◆ The problem: This exercise calls for the records to be repeated in full, exactly as written.

Supplied material START

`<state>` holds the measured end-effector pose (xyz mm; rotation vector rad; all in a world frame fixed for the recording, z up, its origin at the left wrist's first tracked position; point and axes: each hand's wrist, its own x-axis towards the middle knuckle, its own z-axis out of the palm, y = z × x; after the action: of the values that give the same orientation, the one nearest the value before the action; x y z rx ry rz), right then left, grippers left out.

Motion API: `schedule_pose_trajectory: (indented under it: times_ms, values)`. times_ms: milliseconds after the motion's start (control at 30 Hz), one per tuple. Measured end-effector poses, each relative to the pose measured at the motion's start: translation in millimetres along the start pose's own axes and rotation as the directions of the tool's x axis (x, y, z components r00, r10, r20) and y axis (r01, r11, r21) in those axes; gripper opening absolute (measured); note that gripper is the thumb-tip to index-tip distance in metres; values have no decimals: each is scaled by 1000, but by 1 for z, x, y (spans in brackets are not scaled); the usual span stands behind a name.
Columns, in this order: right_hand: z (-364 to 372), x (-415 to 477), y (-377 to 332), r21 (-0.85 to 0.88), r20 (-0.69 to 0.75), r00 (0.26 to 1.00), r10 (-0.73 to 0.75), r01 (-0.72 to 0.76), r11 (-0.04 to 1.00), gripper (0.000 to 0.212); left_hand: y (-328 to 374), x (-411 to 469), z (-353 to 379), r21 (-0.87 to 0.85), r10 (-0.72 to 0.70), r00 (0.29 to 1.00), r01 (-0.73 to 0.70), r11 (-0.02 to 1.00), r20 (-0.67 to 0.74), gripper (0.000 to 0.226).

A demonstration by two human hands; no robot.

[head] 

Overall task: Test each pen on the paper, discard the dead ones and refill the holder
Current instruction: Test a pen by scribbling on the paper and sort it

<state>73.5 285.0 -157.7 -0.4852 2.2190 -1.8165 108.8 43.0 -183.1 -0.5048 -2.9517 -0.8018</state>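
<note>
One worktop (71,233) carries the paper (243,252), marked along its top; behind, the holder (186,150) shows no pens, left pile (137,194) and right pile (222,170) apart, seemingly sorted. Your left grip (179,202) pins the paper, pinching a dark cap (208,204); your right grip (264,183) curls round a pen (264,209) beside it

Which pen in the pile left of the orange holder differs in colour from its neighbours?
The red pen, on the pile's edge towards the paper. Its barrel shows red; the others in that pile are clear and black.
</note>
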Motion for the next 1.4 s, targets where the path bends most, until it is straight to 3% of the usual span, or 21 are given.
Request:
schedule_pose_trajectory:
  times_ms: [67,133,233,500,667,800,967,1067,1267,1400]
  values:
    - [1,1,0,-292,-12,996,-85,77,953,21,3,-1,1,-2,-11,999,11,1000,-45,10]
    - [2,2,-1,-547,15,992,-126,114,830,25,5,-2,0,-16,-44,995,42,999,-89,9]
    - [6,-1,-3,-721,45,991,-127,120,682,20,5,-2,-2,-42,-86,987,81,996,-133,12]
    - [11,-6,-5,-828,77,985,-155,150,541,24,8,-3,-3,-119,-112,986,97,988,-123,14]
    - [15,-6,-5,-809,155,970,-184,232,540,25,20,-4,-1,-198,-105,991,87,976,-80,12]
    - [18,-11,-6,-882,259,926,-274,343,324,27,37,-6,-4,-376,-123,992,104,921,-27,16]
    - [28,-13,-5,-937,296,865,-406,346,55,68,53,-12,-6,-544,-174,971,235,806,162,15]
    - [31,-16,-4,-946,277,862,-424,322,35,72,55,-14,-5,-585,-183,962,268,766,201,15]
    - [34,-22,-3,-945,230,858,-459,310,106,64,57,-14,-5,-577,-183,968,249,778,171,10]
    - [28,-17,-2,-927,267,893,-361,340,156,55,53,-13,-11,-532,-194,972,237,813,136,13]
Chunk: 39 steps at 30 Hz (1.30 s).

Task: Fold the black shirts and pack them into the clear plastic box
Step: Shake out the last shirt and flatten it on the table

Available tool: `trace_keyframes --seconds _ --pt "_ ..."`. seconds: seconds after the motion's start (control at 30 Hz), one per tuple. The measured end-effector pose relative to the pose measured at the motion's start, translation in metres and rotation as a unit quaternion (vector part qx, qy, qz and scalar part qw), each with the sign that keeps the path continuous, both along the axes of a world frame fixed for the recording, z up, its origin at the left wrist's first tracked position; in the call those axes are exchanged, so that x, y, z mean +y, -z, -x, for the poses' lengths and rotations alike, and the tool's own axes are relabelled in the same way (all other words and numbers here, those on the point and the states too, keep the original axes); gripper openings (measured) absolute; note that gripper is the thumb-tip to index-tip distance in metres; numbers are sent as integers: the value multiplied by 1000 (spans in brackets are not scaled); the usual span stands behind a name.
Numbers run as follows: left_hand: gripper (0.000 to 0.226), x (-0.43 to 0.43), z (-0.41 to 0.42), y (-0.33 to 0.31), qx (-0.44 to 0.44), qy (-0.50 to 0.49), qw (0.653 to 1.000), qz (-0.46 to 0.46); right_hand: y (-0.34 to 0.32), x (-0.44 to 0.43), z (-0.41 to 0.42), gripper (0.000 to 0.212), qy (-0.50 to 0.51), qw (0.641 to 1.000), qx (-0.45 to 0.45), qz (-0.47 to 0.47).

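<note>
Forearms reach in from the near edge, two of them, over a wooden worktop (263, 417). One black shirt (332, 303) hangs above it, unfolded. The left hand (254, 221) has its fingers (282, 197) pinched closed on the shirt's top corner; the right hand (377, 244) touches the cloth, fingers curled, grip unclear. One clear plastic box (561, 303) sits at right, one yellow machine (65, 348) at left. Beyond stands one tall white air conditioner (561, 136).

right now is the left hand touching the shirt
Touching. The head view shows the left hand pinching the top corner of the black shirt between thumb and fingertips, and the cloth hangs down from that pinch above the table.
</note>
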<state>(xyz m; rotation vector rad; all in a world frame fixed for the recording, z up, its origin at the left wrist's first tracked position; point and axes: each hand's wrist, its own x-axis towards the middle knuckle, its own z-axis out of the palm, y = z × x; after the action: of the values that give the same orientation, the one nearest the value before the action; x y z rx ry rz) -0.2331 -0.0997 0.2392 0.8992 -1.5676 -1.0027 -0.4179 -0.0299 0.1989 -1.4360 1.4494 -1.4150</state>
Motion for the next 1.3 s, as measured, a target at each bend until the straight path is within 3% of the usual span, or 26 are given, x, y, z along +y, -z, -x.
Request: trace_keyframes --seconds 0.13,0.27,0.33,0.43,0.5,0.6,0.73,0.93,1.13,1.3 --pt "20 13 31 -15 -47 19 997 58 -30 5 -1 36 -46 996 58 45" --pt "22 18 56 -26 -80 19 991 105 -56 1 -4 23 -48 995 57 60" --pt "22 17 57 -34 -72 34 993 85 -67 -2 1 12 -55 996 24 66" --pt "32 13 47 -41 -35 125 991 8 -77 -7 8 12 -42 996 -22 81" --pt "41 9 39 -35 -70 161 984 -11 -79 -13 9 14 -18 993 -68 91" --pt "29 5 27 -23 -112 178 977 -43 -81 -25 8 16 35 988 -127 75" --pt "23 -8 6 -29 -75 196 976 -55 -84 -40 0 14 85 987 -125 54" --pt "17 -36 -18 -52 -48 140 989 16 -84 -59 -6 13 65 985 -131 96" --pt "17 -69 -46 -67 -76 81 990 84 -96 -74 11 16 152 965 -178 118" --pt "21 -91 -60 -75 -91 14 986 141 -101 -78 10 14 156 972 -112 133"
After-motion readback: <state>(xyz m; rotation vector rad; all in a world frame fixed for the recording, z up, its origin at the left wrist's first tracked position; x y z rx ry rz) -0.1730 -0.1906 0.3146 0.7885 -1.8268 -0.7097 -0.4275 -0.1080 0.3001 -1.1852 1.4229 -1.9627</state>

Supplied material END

◆ Task answer:
`<state>` holds the measured end-effector pose (xyz mm; rotation vector rad; all in a world frame fixed for the recording, z up, its origin at the left wrist's first tracked position; point and axes: each hand's wrist, its own x-axis towards the middle knuckle, its own z-axis out of the palm, y = z × x; after the action: of the values that give the same orientation, the one nearest the value before the action; x y z rx ry rz), right then left, grippers left out.

Motion API: `schedule_pose_trajectory: (indented under it: times_ms, values)`. times_ms: milliseconds after the motion's start (control at 30 Hz), one per tuple. Measured end-effector poses, each relative to the pose measured at the motion's start: translation in millimetres along the start pose's own axes and rotation as the directions of the tool's x axis (x, y, z components r00, r10, r20) and y axis (r01, r11, r21) in those axes; gripper opening absolute (measured); note that gripper is the thumb-tip to index-tip distance in metres; values have no decimals: each is scaled by 1000, but by 1 for z, x, y (spans in brackets are not scaled); the usual span stands behind a name.
Columns, in this order: right_hand: z (-364 to 372), x (-415 to 477), y (-377 to 332), r21 (-0.85 to 0.88), r20 (-0.69 to 0.75), r00 (0.26 to 1.00), r10 (-0.73 to 0.75), r01 (-0.72 to 0.76), r11 (-0.04 to 1.00), gripper (0.000 to 0.212); left_hand: y (-328 to 374), x (-411 to 469), z (-353 to 379), r21 (-0.87 to 0.85), r10 (-0.72 to 0.70), r00 (0.29 to 1.00), r01 (-0.73 to 0.70), r11 (-0.02 to 1.00), r20 (-0.67 to 0.74), gripper (0.000 to 0.226).

A demonstration by two human hands; no robot.

[head] 

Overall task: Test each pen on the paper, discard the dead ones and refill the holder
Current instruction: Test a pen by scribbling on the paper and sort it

<state>73.5 285.0 -157.7 -0.4852 2.2190 -1.8165 108.8 43.0 -183.1 -0.5048 -2.9517 -0.8018</state>
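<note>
One worktop (71,233) carries the paper (243,252), marked along its top; behind, the holder (186,150) shows no pens, left pile (137,194) and right pile (222,170) apart, seemingly sorted. Your left grip (179,202) pins the paper, pinching a dark cap (208,204); your right grip (264,183) curls round a pen (264,209) beside it

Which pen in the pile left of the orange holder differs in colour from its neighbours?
The red pen, on the pile's edge towards the paper. Its barrel shows red; the others in that pile are clear and black.
</note>
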Motion for the next 1.4 s, targets where the path bends most, until it is straight to 3% of the usual span, or 21 are given.
Request:
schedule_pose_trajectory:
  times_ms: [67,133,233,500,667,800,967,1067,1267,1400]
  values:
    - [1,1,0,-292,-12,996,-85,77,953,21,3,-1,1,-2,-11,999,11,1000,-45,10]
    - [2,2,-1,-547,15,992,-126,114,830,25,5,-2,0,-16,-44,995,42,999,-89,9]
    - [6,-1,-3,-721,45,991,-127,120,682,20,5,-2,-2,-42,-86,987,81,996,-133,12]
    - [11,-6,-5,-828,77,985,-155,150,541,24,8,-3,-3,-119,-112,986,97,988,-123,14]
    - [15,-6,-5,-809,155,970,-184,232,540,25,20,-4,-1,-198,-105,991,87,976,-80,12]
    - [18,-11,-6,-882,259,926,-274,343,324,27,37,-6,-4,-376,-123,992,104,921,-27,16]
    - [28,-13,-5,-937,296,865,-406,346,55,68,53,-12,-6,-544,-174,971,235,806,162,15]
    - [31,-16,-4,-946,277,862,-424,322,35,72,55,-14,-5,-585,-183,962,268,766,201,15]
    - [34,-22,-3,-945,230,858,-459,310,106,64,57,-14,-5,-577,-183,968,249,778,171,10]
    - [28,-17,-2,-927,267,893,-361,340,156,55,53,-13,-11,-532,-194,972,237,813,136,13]
Chunk: 39 steps at 30 Hz (1.30 s).

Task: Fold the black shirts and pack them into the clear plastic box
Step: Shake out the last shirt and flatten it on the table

Available tool: `trace_keyframes --seconds _ --pt "_ ..."`. seconds: seconds after the motion's start (control at 30 Hz), one per tuple. The measured end-effector pose relative to the pose measured at the motion's start, translation in metres and rotation as a unit quaternion (vector part qx, qy, qz and scalar part qw), each with the sign that keeps the path continuous, both along the axes of a world frame fixed for the recording, z up, its origin at the left wrist's first tracked position; in the call those axes are exchanged, so that x, y, z mean +y, -z, -x, for the poses' lengths and rotations alike, and the tool's own axes are relabelled in the same way (all other words and numbers here, those on the point and the states too, keep the original axes); gripper openings (measured) absolute; note that gripper is the thumb-tip to index-tip distance in metres; numbers are sent as integers: the value multiplied by 1000 (spans in brackets are not scaled); the usual span stands behind a name.
Numbers run as follows: left_hand: gripper (0.000 to 0.226), x (-0.43 to 0.43), z (-0.41 to 0.42), y (-0.33 to 0.31), qx (-0.44 to 0.44), qy (-0.50 to 0.49), qw (0.653 to 1.000), qz (-0.46 to 0.46); right_hand: y (-0.34 to 0.32), x (-0.44 to 0.43), z (-0.41 to 0.42), gripper (0.000 to 0.212), qy (-0.50 to 0.51), qw (0.641 to 1.000), qx (-0.45 to 0.45), qz (-0.47 to 0.47).

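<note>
Forearms reach in from the near edge, two of them, over a wooden worktop (263, 417). One black shirt (332, 303) hangs above it, unfolded. The left hand (254, 221) has its fingers (282, 197) pinched closed on the shirt's top corner; the right hand (377, 244) touches the cloth, fingers curled, grip unclear. One clear plastic box (561, 303) sits at right, one yellow machine (65, 348) at left. Beyond stands one tall white air conditioner (561, 136).

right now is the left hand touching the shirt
Touching. The head view shows the left hand pinching the top corner of the black shirt between thumb and fingertips, and the cloth hangs down from that pinch above the table.
</note>
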<state>(xyz m; rotation vector rad; all in a world frame fixed for the recording, z up, its origin at the left wrist's first tracked position; point and axes: each hand's wrist, its own x-axis towards the middle knuckle, its own z-axis out of the palm, y = z × x; after the action: of the values that give the same orientation, the one nearest the value before the action; x y z rx ry rz) -0.2331 -0.0997 0.2392 0.8992 -1.5676 -1.0027 -0.4179 -0.0299 0.1989 -1.4360 1.4494 -1.4150</state>
Motion for the next 1.3 s, as measured, a target at each bend until the straight path is within 3% of the usual span, or 26 are given, x, y, z along +y, -z, -x.
Request: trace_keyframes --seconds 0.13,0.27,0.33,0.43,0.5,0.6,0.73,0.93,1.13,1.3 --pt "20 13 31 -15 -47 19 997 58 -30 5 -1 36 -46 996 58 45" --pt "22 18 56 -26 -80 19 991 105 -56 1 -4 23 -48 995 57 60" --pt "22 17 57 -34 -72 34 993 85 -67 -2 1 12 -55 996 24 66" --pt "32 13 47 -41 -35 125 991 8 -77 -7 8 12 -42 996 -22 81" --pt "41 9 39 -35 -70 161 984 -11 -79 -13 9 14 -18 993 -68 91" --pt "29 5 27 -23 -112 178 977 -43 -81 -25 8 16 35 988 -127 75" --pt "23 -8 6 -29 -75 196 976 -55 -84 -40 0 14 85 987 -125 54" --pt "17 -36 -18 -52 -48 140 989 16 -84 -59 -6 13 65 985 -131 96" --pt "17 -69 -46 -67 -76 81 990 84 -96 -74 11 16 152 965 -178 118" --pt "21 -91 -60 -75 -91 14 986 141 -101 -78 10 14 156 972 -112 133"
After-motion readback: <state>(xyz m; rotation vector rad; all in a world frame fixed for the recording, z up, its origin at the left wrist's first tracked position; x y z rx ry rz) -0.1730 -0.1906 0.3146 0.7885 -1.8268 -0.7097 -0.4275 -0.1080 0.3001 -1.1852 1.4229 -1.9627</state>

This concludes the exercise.